После этих слов Борис Петрович сделал такую длинную паузу, что Туровцев счел уместным спросить, что же именно беспокоит комдива. Но комдив как будто не расслышал вопроса. Он взял телефонную трубку и вызвал Шершнева. Дивизионный механик Шершнев чаще других специалистов бывал на «двести второй» и ревниво относился к успехам Ждановского. Горбунов его терпеть не мог.

Через минуту вошел Шершнев - маленький, очень вылощенный человек с напряженным лицом завистника. Митю он не узнал или не захотел узнать. Кондратьев протянул ему донесение:

- На, читай.

Шершнев подошел поближе к свету и стал читать. Туровцев с любопытством наблюдал за той смесью чувств, которая отражалась на его лице, - и тревога, и сочувствие, и с трудом подавляемое злорадство.

- Вдвойне печально, - сказал Шершнев, дочитав. - Двести вторая взяла на себя большие обязательства. У всех на памяти обращение экипажа по поводу зимнего ремонта. Полагаю, мне следует ознакомиться с положением на месте, товарищ капитан третьего ранга?

- Я тоже полагаю, - проворчал комдив. - Обязательно сходи и разберись. Спокойно, объективно - вот нарочно при помощнике говорю. Вы что - незнакомы?

- Знакомы, - сказал Митя.

- Как же, как же, - поспешно подтвердил Шершнев. - Виноват, не разглядел против света.

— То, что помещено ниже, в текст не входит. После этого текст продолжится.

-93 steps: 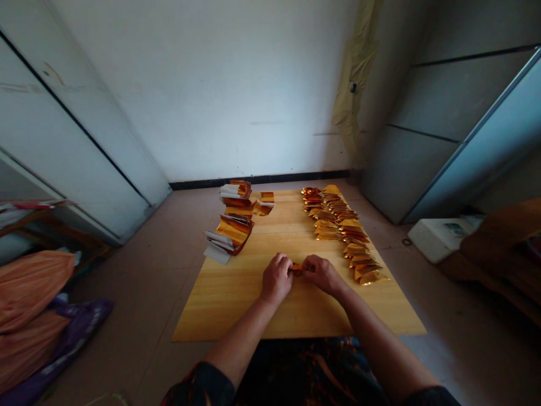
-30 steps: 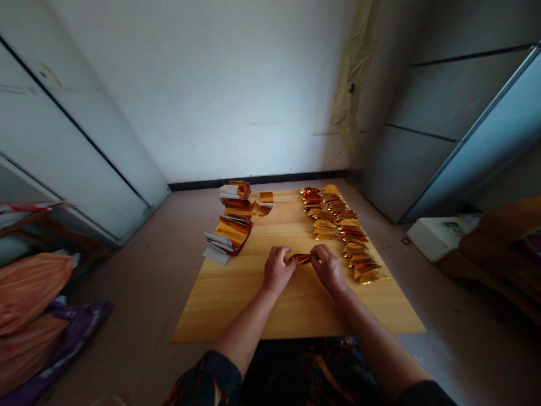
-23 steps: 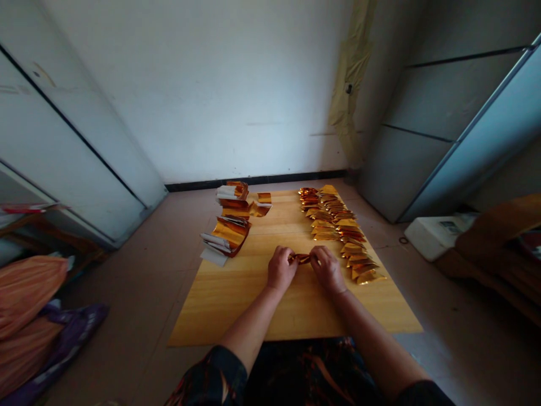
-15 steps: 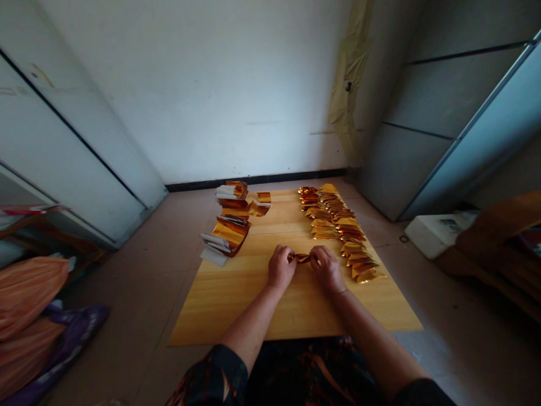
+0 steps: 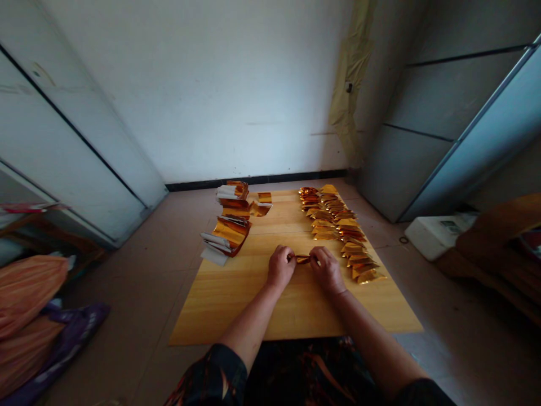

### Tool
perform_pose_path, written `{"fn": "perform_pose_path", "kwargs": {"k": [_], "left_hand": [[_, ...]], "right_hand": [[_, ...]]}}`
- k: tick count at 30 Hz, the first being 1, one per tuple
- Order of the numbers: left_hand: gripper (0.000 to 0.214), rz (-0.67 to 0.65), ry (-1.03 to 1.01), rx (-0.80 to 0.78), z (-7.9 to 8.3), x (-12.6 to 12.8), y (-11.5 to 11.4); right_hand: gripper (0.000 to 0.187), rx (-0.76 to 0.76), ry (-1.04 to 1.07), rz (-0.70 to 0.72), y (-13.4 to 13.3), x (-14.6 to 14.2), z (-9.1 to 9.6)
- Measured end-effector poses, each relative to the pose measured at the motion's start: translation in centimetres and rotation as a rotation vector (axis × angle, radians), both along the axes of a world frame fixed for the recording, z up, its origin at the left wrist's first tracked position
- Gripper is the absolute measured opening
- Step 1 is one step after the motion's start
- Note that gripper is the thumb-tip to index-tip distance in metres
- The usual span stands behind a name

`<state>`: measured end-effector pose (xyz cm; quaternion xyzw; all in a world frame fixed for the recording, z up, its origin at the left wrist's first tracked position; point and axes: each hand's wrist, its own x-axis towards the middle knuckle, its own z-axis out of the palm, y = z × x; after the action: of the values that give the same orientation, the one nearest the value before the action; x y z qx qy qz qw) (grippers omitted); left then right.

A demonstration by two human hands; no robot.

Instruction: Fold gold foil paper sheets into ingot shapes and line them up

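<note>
Between my two hands, just above the wooden board [image 5: 236, 304], is a small piece of gold foil paper [image 5: 302, 259]. My left hand [image 5: 280, 267] pinches its left end, and my right hand [image 5: 327, 269] pinches the right end. The fingers hide both ends, so only the narrow folded middle shows. To the left lie loose stacks of curled gold foil sheets [image 5: 230, 228] with pale grey backs. Rows of folded gold foil pieces [image 5: 332, 214] stand along the right side of the board.
A white wall [image 5: 236, 84] rises behind the board. Grey cabinets [image 5: 426, 135] stand at the right, with a white box [image 5: 435, 234] on the floor near them. Orange and purple bags [image 5: 34, 316] lie at the lower left.
The foil's middle looks slightly flatter and smoother between my fingers. Both hands stay in nearly the same place, and the stacks and rows are unchanged.
</note>
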<state>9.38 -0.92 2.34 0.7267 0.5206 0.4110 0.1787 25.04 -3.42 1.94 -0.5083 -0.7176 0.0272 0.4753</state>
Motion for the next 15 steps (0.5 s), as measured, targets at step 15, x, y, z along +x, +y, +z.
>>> {"fn": "perform_pose_path", "kwargs": {"k": [15], "left_hand": [[0.015, -0.005, -0.019, 0.000, -0.32, 0.14, 0.43]], "right_hand": [[0.018, -0.015, -0.001, 0.011, 0.00, -0.01, -0.28]]}}
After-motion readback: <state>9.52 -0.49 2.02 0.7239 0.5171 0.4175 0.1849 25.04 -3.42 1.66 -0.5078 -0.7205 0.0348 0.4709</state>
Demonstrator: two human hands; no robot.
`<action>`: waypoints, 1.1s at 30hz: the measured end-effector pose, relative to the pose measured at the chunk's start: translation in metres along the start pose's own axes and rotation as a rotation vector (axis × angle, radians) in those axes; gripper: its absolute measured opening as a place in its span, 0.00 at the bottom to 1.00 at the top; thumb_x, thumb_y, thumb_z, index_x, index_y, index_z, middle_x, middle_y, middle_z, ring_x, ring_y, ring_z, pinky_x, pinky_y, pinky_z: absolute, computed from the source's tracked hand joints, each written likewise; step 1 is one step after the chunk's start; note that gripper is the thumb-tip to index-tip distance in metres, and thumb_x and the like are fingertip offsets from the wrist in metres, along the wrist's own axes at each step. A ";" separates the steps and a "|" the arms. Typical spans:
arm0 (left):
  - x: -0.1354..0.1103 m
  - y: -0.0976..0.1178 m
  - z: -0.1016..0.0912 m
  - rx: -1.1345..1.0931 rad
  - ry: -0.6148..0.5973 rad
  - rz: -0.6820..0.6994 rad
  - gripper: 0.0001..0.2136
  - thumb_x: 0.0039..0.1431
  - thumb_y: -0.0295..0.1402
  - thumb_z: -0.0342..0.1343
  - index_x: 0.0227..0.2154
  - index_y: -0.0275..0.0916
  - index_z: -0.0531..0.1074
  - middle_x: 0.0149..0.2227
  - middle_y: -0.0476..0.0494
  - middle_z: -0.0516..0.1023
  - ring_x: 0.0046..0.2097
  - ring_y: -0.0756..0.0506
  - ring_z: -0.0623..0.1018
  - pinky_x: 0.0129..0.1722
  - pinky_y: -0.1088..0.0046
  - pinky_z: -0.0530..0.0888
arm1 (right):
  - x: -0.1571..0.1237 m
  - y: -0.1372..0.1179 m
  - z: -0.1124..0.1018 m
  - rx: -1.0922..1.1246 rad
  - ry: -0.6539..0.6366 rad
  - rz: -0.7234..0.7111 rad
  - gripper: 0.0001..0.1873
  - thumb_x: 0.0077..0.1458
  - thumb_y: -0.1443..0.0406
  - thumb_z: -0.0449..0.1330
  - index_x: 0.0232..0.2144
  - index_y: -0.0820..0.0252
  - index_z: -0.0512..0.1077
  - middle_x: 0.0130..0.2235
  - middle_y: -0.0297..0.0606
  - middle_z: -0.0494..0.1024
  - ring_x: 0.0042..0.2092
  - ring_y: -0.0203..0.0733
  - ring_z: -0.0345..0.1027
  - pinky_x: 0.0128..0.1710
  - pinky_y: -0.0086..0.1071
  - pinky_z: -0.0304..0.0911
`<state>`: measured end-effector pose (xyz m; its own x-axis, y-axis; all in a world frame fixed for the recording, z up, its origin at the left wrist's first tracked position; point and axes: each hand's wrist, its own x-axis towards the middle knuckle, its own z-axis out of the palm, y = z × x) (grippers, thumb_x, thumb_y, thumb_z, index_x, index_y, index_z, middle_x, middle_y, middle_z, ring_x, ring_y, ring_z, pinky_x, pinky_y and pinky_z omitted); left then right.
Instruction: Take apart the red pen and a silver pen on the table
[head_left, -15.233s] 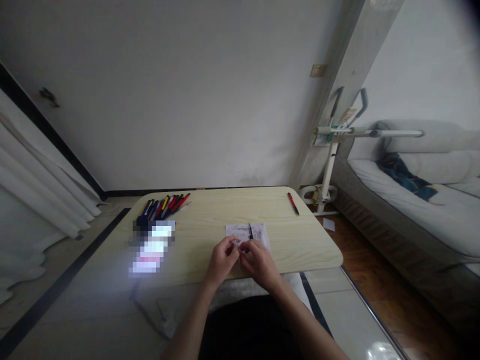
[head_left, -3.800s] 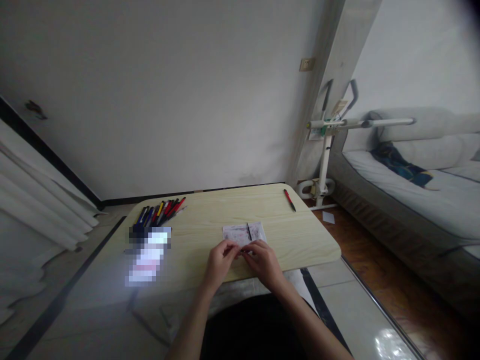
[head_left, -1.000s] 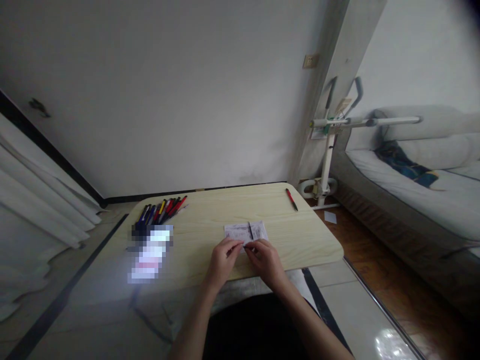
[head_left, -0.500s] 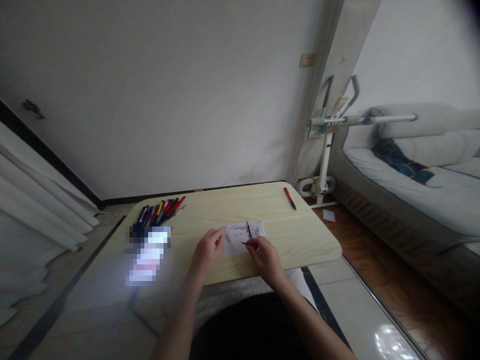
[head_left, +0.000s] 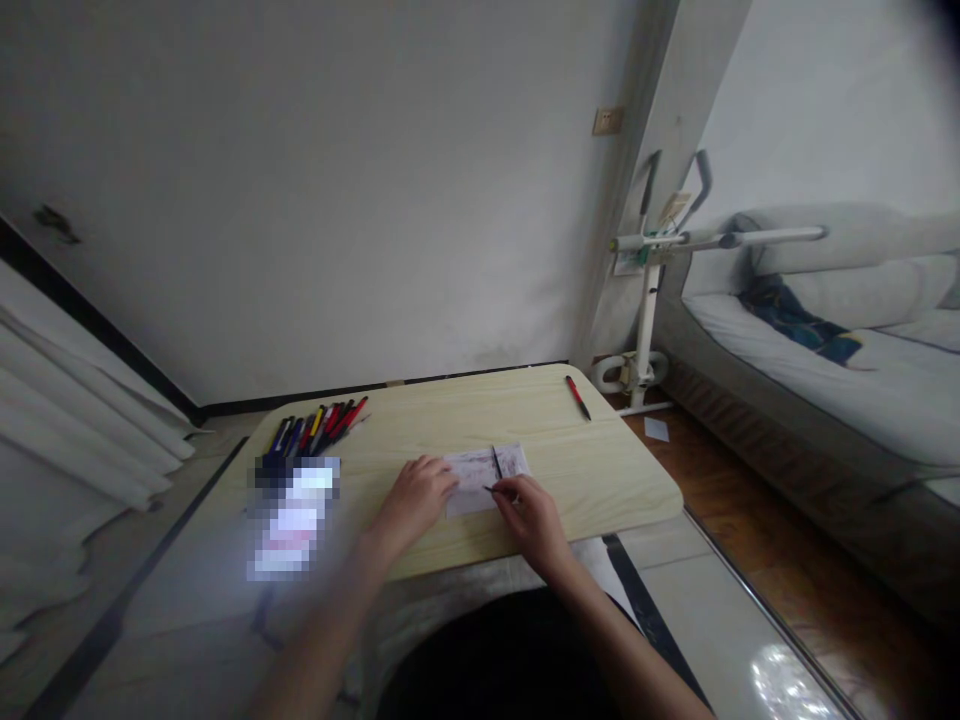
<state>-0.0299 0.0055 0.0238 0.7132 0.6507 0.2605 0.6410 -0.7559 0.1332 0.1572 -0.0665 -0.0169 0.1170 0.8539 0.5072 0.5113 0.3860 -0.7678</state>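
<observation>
A small sheet of paper [head_left: 471, 500] with dark markings across its upper part lies near the front of the wooden table. My left hand [head_left: 421, 488] rests flat on its left edge, fingers stretched out. At the lower right of the sheet, my right hand [head_left: 529, 508] pinches a slim dark pen [head_left: 490, 489], its tip pointing left over the paper. A thin black stick [head_left: 497, 461] crosses the sheet's upper right, just above my right fingers; whether they touch it I cannot tell.
Several pens and markers [head_left: 319, 425] lie bunched at the table's [head_left: 450, 410] back left. Below them is a bright pixelated screen-like object [head_left: 292, 525]. A red and black pen [head_left: 577, 397] lies at the back right. Beyond stand white exercise equipment [head_left: 646, 310] and a grey sofa [head_left: 750, 370].
My left hand has turned flatter and its fingers have spread onto the paper's left part. My right hand stays nearly in place with the pen. The view has shifted slightly.
</observation>
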 end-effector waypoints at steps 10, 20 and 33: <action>-0.006 -0.004 0.002 -0.478 0.250 -0.198 0.07 0.56 0.32 0.49 0.33 0.38 0.71 0.34 0.43 0.74 0.39 0.46 0.72 0.42 0.67 0.67 | 0.000 -0.003 -0.002 0.014 0.015 0.003 0.06 0.52 0.68 0.54 0.33 0.59 0.71 0.30 0.37 0.72 0.32 0.38 0.65 0.33 0.31 0.61; -0.012 0.024 0.021 -1.445 0.541 -0.641 0.14 0.48 0.36 0.57 0.37 0.35 0.70 0.28 0.48 0.73 0.28 0.53 0.72 0.29 0.77 0.70 | -0.001 -0.005 -0.003 0.004 0.065 0.048 0.08 0.51 0.65 0.54 0.32 0.60 0.72 0.29 0.38 0.75 0.30 0.39 0.67 0.31 0.31 0.63; -0.002 0.032 0.026 -1.302 0.418 -0.616 0.14 0.47 0.39 0.57 0.33 0.34 0.69 0.27 0.47 0.74 0.29 0.49 0.76 0.32 0.71 0.74 | -0.003 0.001 -0.003 0.035 0.178 0.125 0.08 0.50 0.64 0.56 0.31 0.61 0.72 0.26 0.36 0.75 0.29 0.38 0.68 0.31 0.31 0.63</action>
<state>-0.0034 -0.0185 0.0028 0.1582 0.9852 0.0657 -0.0519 -0.0582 0.9970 0.1601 -0.0695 -0.0175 0.3279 0.8218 0.4661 0.4538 0.2957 -0.8406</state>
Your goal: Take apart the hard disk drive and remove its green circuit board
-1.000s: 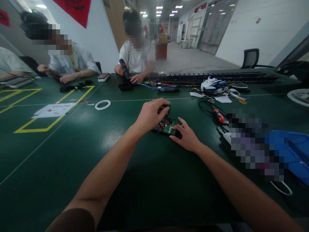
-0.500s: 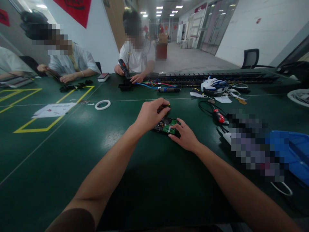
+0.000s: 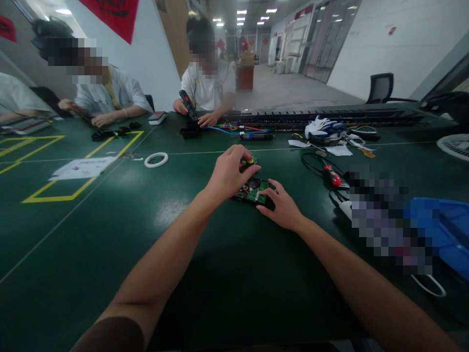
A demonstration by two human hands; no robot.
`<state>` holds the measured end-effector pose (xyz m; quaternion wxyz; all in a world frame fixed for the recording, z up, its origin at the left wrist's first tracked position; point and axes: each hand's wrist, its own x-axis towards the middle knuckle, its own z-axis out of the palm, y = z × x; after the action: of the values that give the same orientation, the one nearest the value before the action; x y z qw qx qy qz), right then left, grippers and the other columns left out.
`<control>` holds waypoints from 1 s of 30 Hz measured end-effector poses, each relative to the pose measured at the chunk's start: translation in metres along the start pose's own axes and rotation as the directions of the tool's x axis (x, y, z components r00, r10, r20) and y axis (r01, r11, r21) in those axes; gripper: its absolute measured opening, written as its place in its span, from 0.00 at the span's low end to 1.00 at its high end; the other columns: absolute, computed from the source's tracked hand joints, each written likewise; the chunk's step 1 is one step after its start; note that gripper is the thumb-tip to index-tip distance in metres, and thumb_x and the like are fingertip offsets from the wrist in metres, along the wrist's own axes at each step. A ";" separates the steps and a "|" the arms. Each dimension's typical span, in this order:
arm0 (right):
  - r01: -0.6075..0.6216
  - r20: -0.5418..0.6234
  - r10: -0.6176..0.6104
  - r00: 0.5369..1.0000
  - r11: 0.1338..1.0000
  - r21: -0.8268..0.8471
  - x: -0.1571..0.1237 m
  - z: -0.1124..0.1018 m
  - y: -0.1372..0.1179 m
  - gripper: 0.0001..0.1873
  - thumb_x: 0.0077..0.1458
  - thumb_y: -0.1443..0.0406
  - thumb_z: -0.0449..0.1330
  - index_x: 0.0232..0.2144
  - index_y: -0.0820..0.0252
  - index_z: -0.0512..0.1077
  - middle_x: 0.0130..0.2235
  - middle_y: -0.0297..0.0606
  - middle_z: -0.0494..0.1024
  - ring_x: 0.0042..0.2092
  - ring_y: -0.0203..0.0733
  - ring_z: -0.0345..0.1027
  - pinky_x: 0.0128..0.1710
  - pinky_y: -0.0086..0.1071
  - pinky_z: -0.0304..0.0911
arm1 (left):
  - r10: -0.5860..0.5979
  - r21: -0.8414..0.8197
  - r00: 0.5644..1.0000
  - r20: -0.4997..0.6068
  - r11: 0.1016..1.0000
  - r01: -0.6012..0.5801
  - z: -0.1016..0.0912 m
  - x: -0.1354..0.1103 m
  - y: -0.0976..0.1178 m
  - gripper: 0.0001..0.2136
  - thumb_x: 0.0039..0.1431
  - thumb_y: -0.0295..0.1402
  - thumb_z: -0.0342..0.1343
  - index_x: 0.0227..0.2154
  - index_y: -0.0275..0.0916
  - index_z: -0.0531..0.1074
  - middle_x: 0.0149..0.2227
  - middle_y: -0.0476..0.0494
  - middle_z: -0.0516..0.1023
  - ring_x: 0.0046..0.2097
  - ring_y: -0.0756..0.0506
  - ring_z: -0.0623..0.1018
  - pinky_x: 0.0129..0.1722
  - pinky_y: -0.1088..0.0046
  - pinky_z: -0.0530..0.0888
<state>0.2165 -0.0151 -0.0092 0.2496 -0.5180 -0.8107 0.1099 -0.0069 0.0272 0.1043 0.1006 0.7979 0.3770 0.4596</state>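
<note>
An opened black electronic device (image 3: 252, 190) lies flat on the green table in the middle of the view, with a green circuit board (image 3: 263, 187) inside it. My right hand (image 3: 280, 205) grips the device's right end between thumb and fingers. Over the device's left far side, my left hand (image 3: 233, 171) is closed in a pinch on a small green circuit board with a yellow part (image 3: 252, 161). Much of that small piece is hidden by my fingers. Whether it still touches the device I cannot tell.
A white tape roll (image 3: 156, 160) and a printed sheet (image 3: 80, 167) lie to the left. To the right are a red-handled tool (image 3: 332, 176), gloves (image 3: 324, 128) and a blue tray (image 3: 445, 227). Across the table a co-worker's hands (image 3: 208, 119) handle a black tool (image 3: 188, 105) beside coloured wires.
My left hand has risen slightly and its fingers have tilted, so more green and yellow of the small piece shows. My right hand and the device have hardly moved.
</note>
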 end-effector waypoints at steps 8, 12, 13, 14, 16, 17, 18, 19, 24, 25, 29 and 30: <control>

Они потрясли друг другу руки с такой энергией, что обоим стало немного совестно.

Отпустив Шершнева, комдив закурил трубку, вышел из-за стола и стал прохаживаться по каюте. Митя в своем кресле чувствовал себя неловко: он не очень ясно понимал, надо встать или можно продолжать сидеть. В конце концов он привстал и был тут же усажен обратно (сиди, сиди, лейтенант!). Однако Мите показалось, что, не сделай он попытки встать, Борис Петрович был бы все-таки недоволен.

Пока комдив курил, Митя думал про свое: больно ли сейчас Каюрову или он ничего не чувствует? Что стряслось с Олешкевичем, неужели сотрясение мозга? Что делает сейчас Горбунов? Интересно, отменит Виктор Иванович утвержденный вчера распорядок или, несмотря ни на что, будет праздновать корабельную годовщину? На что намекали Веретенников и Соловцов и откуда ждать беды? И вообще: что еще может произойти хуже того, что уже произошло?

Мысли его опять вернулись к Каюрову: «Зачем я здесь сижу? Мое место в лазарете».

О чем думал в это время Кондратьев, Туровцев не знал. Оказалось - о Горбунове.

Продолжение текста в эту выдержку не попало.